I love the smell of vanilla in the morning – how do you do great global marketing?

I blame a dramatic change in my views on global marketing on a team of Bonn-based marketers. (You know who you are, and I always hated the colour magenta anyway.)

Mar 24, 2022

By Neil Davidson

Years ago, I was part of a charm offensive, flying around Europe to try to sell-in a new cross-market model and a new campaign at the same time. Both failed. The French were dismissive, the Czechs led a group of non-committal markets (but were great fun on a night out) and the Southern Europeans were always on holiday.

Sorry is the hardest word (in German anyway).

The German clients were more strategic in their response to this new way of doing marketing. One approach was to cancel meetings in Bonn the day before they were planned for, but always when we were already on our way. The first voicemail we heard when we landed in Cologne Bonn Airport was to let us know that our trip was now pointless, but it always ended with an upbeat ‘Entschuldigung!’

Why is global marketing so difficult sometimes? Why are some of the outputs so often low on insights, ideas or creativity but so high on vanilla marketing that you can smell it as soon as you open a toolkit? The opportunity to fix global marketing’s issues is by learning from what makes it great sometimes. (Some of our best work has been created for multiple markets so it can be done.)

At the heart of the fix for any global work is the toolkit, as well as a toolkit mentality: a team makes stuff over here, other teams receive and execute stuff over there, and the depth of connections between these teams is usually fleeting. This is usually due to a drive to save money, a lack of curiosity and an unwillingness to put in the hard yards that great global work demands.

Know your people (and their limitations).

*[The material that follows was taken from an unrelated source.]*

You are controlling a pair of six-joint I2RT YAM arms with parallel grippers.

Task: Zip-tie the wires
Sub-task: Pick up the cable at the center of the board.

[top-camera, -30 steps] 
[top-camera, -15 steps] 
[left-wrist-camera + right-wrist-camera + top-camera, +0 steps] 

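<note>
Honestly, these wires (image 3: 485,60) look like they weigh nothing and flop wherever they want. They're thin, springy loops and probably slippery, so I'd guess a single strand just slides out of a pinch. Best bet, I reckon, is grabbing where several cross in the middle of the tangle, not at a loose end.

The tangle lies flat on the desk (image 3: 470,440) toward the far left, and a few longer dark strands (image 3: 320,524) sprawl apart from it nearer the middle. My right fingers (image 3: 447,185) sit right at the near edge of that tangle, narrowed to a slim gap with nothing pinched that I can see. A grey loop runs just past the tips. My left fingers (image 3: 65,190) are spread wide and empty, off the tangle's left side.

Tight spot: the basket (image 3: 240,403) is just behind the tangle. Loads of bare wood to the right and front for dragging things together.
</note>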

It takes time and effort to really know target audiences in different markets and pull them together into something meaningful and insightful for a global campaign. It also takes as long to get to know the local client teams, but global strategies and ideas will fail without this understanding or building meaningful working relationships.

The only way to truly know local target audiences is to invest time in markets, add qualitative and quantitative data insight to that, and knowingly apply an outside perspective to generate new insights rather than bring cultural blind-spots to this. One of the other biggest watchouts is treating your local colleagues as proxy for the local target audiences. They rarely are and can have as many blind-spots as you but think they know better because they are in the market.

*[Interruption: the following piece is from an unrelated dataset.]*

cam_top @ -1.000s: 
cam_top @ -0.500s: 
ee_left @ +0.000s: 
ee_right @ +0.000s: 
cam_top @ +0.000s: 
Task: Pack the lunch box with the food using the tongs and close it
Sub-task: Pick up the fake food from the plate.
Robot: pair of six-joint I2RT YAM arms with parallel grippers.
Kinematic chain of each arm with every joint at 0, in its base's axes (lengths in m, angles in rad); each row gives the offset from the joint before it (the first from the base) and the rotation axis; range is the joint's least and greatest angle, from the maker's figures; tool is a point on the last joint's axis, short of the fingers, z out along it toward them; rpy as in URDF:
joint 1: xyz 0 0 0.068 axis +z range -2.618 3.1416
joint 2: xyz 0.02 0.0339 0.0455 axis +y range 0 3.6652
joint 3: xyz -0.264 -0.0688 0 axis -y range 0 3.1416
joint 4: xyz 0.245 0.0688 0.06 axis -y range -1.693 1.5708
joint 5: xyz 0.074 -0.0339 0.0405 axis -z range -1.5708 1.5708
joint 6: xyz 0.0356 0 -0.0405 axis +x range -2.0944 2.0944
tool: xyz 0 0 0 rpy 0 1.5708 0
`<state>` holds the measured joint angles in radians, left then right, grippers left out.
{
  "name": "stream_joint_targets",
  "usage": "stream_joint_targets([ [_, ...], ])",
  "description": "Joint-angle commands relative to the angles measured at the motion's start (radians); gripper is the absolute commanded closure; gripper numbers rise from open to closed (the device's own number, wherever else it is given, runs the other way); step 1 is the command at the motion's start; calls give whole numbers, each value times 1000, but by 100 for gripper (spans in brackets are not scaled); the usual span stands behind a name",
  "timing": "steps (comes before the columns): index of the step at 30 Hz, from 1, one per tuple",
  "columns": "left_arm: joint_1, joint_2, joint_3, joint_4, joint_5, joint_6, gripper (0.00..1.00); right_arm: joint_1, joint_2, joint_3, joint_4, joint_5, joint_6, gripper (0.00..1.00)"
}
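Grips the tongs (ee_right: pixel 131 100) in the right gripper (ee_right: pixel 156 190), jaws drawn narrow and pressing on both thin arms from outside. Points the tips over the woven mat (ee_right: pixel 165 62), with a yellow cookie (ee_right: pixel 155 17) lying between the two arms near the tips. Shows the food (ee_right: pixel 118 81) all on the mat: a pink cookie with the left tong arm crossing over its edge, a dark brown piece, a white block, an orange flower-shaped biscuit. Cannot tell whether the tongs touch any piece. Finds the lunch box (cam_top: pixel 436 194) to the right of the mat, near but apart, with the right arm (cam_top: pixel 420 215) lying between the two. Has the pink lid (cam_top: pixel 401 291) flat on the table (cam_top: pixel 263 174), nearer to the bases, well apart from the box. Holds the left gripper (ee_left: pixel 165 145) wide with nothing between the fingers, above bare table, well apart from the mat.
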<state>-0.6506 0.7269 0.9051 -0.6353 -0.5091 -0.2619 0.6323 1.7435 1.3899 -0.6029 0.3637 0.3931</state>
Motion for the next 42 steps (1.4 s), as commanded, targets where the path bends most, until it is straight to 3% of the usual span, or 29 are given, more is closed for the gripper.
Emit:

Going from hero to zero, and back again (hopefully).

Building understanding of audiences and local marketers takes time and intelligence. There’s also an investment needed in building the foundations before you get going on any campaign, including finding consensus with your local colleagues about what the brand is really about, as well as its challenges, in conjunction with agreeing how marketing actually works so that you can agree on the tools needed to solve these challenges.

Few of us like change or challenge and the responses I’ve had in these situations range from being thanked ‘for presenting the future of marketing’ to being asked to leave the building at the same time as dropping a hard copy of my presentation in the bin. However, change and challenge are needed for many existing models of global marketing if you want to beat your competition. We’ve used behavioural economics and neuroscience to do this; challenging old thinking, looking at problems differently and using neuroscience research objectivity against the subjectivity of ‘That’s great but it won’t work in my market.’

Create versus execute – mind the gap.

One other global marketing pillar worth challenging is the traditional create and execute model, that one team creates core strategies, ideas and core content and another executes, usually with a gap between the two. The world of marketing does not need another toolkit that makes local marketers lose the will to live when they finally get past the manifesto and a sell-in video that screams ‘Straight Outta Hoxton’ before they get to a campaign toolkit that doesn’t fit their target audience, strategy or channels.

The responsibility for fixing these sits at a global level and the best global marketers have recognised that the lines between create and execute must be more blurred, starting with the work to understand local markets, their target markets and local clients. It then moves onto practical measures such as writing briefs for local executions in tricky channels such as social and experiential, as well as helping vet local suppliers and outputs where it’s needed.

Don’t flick them and forget them.

The worst global toolkit mindset includes flicking and forgetting, and therefore never truly understanding what did and didn’t work. Getting data out of local markets can be hard work, but always worth it. It starts with helping local markets set better objectives and finding better ways to get and analyse meaningful data. Without this feedback loop no one is going to improve at the global or local level. With this and proper reviews of what actually worked and what didn’t work for both local colleagues and target audiences there is a chance to create marketing and advertising that makes a difference and truly connects global brands with people around the world.